O autarca sustenta que “devem ser contabilizados” todos os apoios no seu conjunto, alguns dos quais indirectos “mas que têm o seu peso”. E destaca o projecto “Casa Mais Feliz”, que no total “em três anos vai beneficiar de um apoio de 113 mil euros”. “Se não apoiássemos, o projecto terminava”, afirma, ao mesmo tempo que aponta outros exemplos de apoios garantidos à instituição, como “a cedência de um apartamento para acolhimento das pessoas em situação de sem-abrigo e a loja social numas instalações do município”. “Para nós, tudo isto integra o plano de actividades da Santa Casa”, salienta.
“O município tem cerca de 120 instituições a apoiar e tem de gerir os apoios de forma equilibrada”, lembra, a finalizar.
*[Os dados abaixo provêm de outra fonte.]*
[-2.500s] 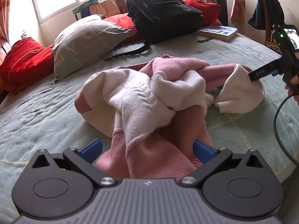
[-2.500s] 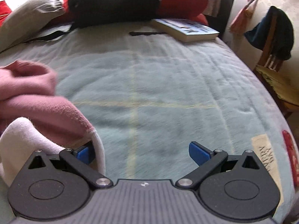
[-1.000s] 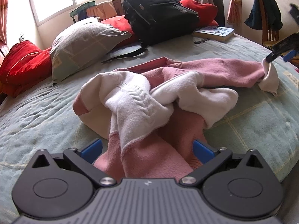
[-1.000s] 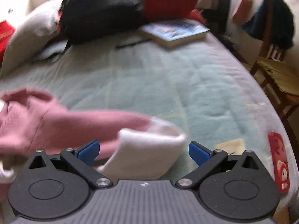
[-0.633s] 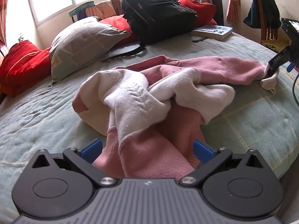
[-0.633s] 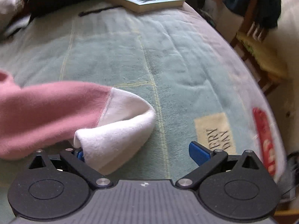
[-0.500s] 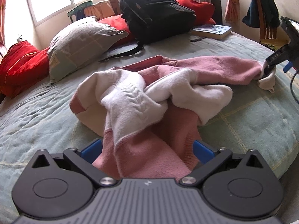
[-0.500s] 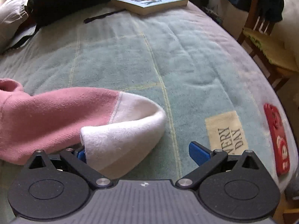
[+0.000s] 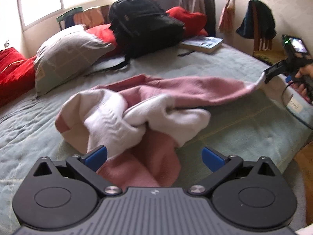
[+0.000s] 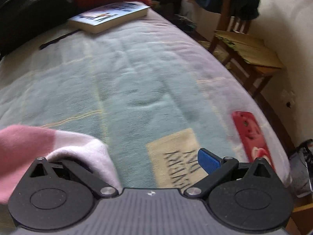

Peso Três lares, duas creches, cuidados continuados, 400 trabalhadores e 800 utentes
A Santa Casa da Misericórdia de Alhos Vedros tem, actualmente, 400 trabalhadores, seis equipamentos e dá resposta desde a infância à terceira idade a cerca de 800 utentes. Além dos três lares de que dispõe, apresenta duas creches e uma unidade de cuidados continuados, a que se juntam ainda os serviços de Apoio Domiciliário e Centro de Dia. A actual conjuntura financeira não impede a Misericórdia de manter de pé alguns projectos. O provedor Miguel Canudo salienta um investimento que está na calha e que, considera, será “muito importante para concelho e para o distrito de Setúbal”. “Queremos recuperar o hospital desactivado para o transformar numa clínica de hemodiálise, numa parceria com a União das Misericórdias”, aponta. O provedor e a sua equipa têm mais dois anos de mandato pela frente. As eleições para os órgãos sociais da instituição só deverão realizar-se em finais de 2026.